Terror wave targeting Europe 'has not reached its peak,' security expert warns

Attack appears to be the work of a lone wolf or local cell, experts say; An EU-wide counter-terror organization is needed, though lone attackers are very difficult to stop.

French police forces and forensic officers stand next to a truck July 15, 2016 that ran into a crowd celebrating the Bastille Day national holiday on the Promenade des Anglais killing at least 60 people in Nice, France, July 14.  (photo credit: REUTERS/ERIC GAILLARD)
French police forces and forensic officers stand next to a truck July 15, 2016 that ran into a crowd celebrating the Bastille Day national holiday on the Promenade des Anglais killing at least 60 people in Nice, France, July 14.
The wave of terrorist attacks striking Europe is set to intensify, a senior Israeli security expert warned on Friday. The growing number of jihadist atrocities in Europe has “unfortunately not yet reached its peak,” said Boaz Ganor, founder and director of the International Institute for Counter-Terrorism in Herzliya.

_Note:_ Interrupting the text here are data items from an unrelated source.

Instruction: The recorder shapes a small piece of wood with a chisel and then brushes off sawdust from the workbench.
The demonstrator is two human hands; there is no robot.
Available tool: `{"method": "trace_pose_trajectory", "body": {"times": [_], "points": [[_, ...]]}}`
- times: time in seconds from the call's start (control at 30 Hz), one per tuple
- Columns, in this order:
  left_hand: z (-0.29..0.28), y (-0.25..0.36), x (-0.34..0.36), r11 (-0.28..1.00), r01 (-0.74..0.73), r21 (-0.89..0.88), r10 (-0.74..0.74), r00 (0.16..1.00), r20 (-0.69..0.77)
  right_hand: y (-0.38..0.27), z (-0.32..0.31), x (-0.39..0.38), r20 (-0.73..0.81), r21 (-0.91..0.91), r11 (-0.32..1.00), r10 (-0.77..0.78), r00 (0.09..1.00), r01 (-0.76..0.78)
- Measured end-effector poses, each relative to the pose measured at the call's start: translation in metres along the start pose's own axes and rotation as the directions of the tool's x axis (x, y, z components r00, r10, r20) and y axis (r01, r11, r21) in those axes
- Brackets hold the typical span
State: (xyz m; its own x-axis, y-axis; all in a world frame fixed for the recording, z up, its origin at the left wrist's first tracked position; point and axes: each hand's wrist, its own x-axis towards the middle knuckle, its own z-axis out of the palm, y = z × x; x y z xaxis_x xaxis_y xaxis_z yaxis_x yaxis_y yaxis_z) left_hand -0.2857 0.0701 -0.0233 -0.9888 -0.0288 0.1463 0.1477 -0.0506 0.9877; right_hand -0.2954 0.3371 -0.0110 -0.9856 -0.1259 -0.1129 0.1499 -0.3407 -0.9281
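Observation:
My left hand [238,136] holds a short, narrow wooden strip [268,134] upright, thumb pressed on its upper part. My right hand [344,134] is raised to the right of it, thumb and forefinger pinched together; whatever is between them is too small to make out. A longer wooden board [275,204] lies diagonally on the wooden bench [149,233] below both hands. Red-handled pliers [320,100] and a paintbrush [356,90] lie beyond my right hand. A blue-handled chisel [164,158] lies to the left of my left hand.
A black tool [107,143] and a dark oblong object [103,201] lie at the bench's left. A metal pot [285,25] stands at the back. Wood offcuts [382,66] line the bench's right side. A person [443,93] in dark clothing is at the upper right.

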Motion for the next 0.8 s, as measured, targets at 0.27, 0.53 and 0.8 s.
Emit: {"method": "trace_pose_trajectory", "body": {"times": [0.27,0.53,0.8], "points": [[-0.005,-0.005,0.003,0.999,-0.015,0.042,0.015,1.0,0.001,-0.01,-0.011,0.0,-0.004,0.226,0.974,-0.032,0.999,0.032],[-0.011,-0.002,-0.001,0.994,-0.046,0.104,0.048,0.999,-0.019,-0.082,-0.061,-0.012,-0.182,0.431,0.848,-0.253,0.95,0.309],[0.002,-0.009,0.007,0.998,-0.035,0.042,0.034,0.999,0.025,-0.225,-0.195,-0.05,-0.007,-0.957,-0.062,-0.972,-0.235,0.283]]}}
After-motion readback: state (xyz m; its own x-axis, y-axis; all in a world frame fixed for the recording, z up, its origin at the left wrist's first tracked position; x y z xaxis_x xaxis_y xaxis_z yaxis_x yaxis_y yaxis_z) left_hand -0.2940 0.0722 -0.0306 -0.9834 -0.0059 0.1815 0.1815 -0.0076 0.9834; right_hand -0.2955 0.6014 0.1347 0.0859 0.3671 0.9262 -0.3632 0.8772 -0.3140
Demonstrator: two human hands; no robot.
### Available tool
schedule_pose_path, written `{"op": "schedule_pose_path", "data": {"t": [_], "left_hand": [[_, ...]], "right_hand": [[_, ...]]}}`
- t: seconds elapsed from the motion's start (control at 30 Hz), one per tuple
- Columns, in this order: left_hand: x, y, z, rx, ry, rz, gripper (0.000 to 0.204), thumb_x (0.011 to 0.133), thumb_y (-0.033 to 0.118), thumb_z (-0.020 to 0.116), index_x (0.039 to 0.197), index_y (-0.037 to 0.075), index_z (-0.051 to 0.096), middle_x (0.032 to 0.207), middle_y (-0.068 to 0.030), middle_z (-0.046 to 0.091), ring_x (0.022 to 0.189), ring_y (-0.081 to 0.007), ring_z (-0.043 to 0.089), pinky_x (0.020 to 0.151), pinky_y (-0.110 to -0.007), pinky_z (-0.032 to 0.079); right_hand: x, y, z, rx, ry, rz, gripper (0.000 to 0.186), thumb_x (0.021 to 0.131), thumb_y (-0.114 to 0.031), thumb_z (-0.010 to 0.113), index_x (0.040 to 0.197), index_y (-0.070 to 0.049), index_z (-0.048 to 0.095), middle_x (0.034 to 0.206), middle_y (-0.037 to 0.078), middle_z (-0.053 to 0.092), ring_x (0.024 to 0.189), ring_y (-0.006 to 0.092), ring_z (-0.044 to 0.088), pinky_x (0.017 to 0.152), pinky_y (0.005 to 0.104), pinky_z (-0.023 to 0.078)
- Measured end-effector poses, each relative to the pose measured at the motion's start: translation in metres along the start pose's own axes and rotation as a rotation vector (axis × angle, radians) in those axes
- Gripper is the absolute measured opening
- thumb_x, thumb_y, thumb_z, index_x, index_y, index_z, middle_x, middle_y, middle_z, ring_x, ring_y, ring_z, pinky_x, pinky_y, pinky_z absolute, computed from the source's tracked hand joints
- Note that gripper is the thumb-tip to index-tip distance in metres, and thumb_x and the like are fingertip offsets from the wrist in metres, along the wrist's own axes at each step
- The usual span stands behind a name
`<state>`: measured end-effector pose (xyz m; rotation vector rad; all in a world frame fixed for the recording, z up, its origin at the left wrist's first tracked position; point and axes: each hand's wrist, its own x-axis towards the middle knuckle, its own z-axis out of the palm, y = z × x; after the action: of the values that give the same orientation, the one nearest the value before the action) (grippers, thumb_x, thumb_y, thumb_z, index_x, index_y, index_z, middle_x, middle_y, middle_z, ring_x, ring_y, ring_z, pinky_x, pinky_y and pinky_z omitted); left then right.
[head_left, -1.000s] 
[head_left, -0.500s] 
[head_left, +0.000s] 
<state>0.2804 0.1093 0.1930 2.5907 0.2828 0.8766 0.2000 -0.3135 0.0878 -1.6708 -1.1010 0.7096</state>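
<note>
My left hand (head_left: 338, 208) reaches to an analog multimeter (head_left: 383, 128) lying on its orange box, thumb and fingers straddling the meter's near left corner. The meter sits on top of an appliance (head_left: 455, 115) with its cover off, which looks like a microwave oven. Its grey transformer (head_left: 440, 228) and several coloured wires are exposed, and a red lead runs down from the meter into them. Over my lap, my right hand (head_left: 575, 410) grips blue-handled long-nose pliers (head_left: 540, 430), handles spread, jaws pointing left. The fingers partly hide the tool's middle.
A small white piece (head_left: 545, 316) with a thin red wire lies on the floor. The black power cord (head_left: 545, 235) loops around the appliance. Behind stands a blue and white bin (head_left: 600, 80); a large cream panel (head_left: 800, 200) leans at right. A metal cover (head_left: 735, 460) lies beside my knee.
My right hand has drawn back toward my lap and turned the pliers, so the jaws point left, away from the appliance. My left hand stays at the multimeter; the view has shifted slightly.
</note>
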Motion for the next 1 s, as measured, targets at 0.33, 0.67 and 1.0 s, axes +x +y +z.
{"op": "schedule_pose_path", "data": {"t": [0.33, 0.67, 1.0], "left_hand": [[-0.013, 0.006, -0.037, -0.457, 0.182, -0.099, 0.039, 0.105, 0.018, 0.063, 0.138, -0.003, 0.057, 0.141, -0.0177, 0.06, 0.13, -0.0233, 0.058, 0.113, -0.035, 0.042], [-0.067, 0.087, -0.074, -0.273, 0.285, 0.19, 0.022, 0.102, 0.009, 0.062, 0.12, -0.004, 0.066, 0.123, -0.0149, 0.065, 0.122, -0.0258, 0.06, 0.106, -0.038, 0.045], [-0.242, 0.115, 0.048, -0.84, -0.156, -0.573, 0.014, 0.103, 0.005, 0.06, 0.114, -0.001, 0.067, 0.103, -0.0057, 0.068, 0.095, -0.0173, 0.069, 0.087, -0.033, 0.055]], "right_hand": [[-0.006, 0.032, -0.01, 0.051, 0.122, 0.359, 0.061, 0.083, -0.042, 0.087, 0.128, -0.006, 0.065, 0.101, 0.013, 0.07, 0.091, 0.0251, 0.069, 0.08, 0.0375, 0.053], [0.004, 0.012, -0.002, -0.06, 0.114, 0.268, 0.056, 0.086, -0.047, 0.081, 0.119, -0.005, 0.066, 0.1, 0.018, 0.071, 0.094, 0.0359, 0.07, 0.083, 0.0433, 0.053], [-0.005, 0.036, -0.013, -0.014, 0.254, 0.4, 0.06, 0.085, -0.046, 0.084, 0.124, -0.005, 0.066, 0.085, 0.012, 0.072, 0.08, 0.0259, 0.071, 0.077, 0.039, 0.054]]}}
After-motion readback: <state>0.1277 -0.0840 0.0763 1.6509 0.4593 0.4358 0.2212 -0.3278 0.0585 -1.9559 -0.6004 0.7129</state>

“European societies are not used to it. They will require resilience and skillful security forces,” he added.
At least 84 civilians were reported killed when a Franco- Tunisian terrorist rammed a truck into crowds, and opened fire in the French city of Nice on Thursday night.
The mass-casualty attack appears to be the work of a lonewolf, or a localized cell operating without direct support from ISIS, Ganor said.
“Such attackers are inspired by ISIS, but they are not necessarily activated operationally or directly supported by ISIS. If I had to make a calculated guess, I would say that this appears to be the situation here.”
Ganor, who has been holding meetings with senior European security officials in recent weeks, cautioned that the European Union’s ability to thwart terrorism is “only as strong as its weakest link. If one link is not strong enough, the rest of the chain of prevention is vulnerable.
Europe is a chain, and weak link states endanger themselves and other states,” he said.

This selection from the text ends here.